Records for this task:

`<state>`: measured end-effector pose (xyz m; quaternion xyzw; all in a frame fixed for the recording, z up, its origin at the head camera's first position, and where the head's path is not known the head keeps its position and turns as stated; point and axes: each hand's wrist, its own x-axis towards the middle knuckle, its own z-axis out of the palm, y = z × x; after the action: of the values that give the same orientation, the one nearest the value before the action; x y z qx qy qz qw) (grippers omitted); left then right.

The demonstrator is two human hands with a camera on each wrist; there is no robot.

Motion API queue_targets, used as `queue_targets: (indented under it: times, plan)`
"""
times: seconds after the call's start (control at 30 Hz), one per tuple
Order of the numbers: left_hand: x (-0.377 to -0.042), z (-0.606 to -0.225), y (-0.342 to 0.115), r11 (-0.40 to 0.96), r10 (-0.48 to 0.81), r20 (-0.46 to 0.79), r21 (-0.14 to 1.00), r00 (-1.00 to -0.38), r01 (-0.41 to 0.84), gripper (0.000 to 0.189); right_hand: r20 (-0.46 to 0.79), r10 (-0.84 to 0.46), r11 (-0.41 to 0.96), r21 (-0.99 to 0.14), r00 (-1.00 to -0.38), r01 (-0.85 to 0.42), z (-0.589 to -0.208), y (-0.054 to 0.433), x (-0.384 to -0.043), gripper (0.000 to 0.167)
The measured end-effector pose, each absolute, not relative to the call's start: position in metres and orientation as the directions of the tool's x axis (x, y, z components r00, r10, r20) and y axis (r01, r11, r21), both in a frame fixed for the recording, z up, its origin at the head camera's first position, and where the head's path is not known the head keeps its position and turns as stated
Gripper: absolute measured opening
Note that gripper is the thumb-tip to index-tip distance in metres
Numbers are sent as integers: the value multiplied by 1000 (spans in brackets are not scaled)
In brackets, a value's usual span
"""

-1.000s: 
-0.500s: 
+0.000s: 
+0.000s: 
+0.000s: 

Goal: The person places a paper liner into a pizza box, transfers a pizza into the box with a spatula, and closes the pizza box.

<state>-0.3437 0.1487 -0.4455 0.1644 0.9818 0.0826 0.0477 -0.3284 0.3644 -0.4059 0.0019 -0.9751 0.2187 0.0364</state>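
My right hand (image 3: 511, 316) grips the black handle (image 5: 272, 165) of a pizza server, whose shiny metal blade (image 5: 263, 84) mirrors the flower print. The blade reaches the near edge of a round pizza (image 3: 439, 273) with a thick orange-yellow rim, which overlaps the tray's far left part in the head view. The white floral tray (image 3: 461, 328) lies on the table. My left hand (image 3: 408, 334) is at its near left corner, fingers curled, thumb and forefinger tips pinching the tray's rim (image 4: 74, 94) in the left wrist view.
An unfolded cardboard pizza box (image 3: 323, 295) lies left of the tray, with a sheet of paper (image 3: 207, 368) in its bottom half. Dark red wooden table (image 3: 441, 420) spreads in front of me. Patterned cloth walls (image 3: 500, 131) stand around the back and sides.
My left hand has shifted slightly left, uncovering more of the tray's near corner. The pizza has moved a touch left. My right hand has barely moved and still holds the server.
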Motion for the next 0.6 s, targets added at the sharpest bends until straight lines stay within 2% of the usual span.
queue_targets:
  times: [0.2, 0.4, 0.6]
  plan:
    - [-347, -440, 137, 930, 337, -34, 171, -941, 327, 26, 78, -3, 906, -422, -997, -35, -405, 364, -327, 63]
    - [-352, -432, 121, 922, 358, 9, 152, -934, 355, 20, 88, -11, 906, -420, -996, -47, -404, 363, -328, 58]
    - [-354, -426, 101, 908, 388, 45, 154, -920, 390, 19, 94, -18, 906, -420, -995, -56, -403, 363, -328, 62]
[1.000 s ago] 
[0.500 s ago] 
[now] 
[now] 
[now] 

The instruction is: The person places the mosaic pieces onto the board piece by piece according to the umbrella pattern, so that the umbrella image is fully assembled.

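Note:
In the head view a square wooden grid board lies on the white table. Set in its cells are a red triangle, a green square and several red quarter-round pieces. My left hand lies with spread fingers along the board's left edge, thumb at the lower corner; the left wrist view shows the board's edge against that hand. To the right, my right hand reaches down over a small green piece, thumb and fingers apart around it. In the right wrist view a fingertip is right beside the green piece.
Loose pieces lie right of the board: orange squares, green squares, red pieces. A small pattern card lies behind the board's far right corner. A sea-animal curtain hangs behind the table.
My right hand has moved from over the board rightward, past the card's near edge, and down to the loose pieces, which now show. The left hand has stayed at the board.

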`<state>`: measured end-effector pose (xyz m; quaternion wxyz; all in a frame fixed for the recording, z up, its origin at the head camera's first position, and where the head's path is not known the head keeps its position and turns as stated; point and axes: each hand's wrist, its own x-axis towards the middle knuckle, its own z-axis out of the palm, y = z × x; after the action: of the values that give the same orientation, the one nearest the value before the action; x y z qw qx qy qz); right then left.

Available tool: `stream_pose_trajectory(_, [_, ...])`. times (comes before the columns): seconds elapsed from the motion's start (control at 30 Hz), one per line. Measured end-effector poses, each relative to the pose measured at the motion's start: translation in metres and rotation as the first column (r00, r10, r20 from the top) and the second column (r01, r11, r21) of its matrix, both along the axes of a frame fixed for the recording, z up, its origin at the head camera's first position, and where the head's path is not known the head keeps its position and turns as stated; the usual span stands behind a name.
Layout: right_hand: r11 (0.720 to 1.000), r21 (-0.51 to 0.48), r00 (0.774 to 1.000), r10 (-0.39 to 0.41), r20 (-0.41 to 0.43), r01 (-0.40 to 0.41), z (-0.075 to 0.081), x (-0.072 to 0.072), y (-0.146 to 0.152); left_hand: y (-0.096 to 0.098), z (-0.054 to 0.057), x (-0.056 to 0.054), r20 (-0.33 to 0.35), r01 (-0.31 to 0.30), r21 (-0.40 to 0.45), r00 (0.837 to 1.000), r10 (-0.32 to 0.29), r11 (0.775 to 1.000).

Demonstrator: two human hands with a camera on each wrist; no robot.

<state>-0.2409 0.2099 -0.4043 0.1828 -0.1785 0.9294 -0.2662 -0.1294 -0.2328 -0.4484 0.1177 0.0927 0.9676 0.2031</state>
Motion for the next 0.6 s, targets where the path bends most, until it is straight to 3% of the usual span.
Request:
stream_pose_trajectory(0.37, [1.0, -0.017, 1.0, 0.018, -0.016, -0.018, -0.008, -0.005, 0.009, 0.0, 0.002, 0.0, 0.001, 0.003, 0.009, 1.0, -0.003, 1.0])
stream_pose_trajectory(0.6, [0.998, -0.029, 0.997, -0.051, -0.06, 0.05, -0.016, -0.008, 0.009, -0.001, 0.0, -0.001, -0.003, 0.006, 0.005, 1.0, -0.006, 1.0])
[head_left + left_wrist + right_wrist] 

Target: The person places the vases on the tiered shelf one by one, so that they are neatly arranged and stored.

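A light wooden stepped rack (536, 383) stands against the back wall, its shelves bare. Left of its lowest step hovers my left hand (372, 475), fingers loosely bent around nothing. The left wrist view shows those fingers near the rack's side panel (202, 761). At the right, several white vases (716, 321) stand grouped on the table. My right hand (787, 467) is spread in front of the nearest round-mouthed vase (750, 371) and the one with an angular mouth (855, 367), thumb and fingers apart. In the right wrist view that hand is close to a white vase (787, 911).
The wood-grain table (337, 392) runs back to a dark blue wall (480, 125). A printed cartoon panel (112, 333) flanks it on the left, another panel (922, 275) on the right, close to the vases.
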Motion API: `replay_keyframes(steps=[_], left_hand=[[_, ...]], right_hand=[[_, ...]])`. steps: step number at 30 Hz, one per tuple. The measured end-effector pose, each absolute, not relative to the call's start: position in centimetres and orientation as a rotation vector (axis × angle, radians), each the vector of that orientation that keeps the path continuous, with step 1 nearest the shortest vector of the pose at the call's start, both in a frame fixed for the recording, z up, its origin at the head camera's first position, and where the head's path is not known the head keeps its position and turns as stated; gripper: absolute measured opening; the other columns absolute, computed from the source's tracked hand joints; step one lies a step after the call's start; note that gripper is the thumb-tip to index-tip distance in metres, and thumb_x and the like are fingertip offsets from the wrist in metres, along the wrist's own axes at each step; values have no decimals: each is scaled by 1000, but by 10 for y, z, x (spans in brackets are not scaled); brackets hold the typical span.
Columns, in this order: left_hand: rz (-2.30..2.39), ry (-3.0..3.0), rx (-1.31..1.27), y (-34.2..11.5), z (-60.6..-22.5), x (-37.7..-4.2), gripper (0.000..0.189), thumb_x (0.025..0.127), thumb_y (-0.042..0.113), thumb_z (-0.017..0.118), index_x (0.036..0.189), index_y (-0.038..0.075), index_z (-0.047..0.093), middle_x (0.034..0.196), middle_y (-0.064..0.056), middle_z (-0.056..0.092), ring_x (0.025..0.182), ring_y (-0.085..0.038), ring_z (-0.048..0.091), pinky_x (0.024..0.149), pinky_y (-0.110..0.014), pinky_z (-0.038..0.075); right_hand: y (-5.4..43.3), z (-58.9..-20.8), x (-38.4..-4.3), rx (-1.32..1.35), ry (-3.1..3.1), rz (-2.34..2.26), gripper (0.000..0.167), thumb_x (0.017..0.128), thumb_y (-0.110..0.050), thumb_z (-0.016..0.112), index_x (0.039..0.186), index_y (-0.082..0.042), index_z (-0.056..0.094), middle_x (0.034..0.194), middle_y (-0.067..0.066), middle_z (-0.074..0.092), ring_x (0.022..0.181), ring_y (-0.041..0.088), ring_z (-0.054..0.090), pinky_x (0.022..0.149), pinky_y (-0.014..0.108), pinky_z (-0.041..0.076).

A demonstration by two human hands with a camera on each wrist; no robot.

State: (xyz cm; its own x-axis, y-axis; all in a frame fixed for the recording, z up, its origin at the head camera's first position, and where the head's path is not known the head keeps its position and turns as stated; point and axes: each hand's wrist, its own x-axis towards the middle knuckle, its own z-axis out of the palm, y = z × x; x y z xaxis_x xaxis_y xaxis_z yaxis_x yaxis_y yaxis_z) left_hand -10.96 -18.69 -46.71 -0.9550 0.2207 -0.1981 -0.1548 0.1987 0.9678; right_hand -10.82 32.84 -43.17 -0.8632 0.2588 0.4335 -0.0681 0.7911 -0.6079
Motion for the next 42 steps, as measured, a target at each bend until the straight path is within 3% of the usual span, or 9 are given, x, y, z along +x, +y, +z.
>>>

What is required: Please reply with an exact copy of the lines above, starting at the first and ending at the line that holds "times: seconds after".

Answer to the problem:
`<state>`: measured end-effector pose (xyz m; quaternion xyzw; all in a frame fixed for the recording, z up, its origin at the head camera's first position, and where the head's path is not known the head keeps its position and turns as stated; point and axes: each hand's wrist, its own x-axis towards the middle knuckle, its own z-axis out of the palm, y = z × x; after the action: of the values that give the same orientation, the one nearest the value before the action; x y z qx qy qz qw) (grippers omitted); left then right.

The demonstrator is two human hands with a camera on each wrist; there is no robot.

Motion API queue_targets, used as `queue_targets: (indented under it: times, plan)`
"""
times: seconds after the call's start (control at 30 Hz), one per tuple

The exercise is now finished.